On September 15, 2011, the FASB issued Accounting Standards Update No. 2011-08, Intangibles—Goodwill and Other (Topic 350)—Testing Goodwill for Impairment (“ASU 2011-08”). Under the amendments in ASU 2011-08, an entity has the option to first assess qualitative factors to determine whether the existence of events or circumstances leads to a determination that it is more likely than not that the fair value of a reporting unit is less than its carrying amount. If, after assessing the totality of events or circumstances, an entity determines it is not more likely than not that the fair value of a reporting unit is less than its carrying amount, then performing the two-step impairment test is unnecessary. However, if an entity concludes otherwise, then it is required to perform the two-step impairment test. The amendments are effective for annual and interim goodwill impairment tests performed for fiscal years beginning after December 15, 2011. Early adoption is permitted, including for annual and interim goodwill impairment tests performed as of a date before September 15, 2011. The adoption of ASU 2011-08 is not expected to have a material impact on the Company’s financial position or results of operations.

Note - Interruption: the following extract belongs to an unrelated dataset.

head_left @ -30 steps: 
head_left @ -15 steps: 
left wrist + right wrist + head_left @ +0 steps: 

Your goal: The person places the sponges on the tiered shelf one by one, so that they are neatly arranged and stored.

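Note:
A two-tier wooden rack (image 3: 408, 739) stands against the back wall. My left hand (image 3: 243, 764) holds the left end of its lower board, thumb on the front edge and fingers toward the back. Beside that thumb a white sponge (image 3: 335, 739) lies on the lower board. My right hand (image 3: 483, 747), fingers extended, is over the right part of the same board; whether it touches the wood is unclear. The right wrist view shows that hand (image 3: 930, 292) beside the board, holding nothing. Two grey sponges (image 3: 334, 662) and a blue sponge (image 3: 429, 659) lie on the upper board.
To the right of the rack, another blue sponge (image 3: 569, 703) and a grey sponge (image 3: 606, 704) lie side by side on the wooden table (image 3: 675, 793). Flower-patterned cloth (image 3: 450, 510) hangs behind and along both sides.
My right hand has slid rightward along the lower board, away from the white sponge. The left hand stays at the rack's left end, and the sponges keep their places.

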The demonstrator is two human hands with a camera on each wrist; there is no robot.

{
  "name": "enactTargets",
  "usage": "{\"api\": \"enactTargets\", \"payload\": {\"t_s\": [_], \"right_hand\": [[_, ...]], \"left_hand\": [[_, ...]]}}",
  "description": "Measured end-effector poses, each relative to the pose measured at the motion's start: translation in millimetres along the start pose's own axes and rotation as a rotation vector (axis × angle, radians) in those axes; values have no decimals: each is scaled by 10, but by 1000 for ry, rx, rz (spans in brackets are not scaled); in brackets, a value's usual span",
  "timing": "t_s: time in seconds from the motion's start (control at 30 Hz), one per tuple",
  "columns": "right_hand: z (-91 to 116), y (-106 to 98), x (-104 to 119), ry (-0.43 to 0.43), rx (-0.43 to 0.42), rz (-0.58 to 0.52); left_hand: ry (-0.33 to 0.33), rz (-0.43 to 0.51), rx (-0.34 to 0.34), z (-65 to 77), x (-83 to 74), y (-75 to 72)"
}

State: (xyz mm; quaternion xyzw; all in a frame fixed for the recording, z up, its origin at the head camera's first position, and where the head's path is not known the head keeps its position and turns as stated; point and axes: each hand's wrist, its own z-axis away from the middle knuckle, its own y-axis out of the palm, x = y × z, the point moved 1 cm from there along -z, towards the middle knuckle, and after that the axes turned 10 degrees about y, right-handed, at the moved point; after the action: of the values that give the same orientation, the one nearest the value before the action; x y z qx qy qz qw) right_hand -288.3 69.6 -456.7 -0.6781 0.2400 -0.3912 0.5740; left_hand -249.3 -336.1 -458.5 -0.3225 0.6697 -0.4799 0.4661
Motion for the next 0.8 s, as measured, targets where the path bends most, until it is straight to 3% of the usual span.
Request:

3. Voluntary Reorganization Under Chapter 11 of the Bankruptcy Code

Bankruptcy Proceedings

As discussed in Note 1, on April 12, 2011, the Company filed a voluntary petition in the Bankruptcy Court seeking reorganization relief under the provisions of the Bankruptcy Code. The Company operates its business as a debtor-in-possession under the jurisdiction of the Bankruptcy Court and in accordance with the applicable provisions of the Bankruptcy Code and the orders of the Bankruptcy Court. As a debtor-in-possession, the Company is authorized to continue to operate as an ongoing business, but is prohibited from engaging in transactions outside the ordinary course of business without approval of the Bankruptcy Court after notice and an opportunity for a hearing. As a consequence of the bankruptcy filing, most litigation against the Company has been stayed.

Under the Bankruptcy Code, certain claims against the Company in existence prior to the filing of the Chapter 11 Case are stayed while the Company continues business operations as a debtor-in-possession. Those claims are reflected as liabilities subject to compromise in the accompanying condensed balance sheet as of September 30, 2011.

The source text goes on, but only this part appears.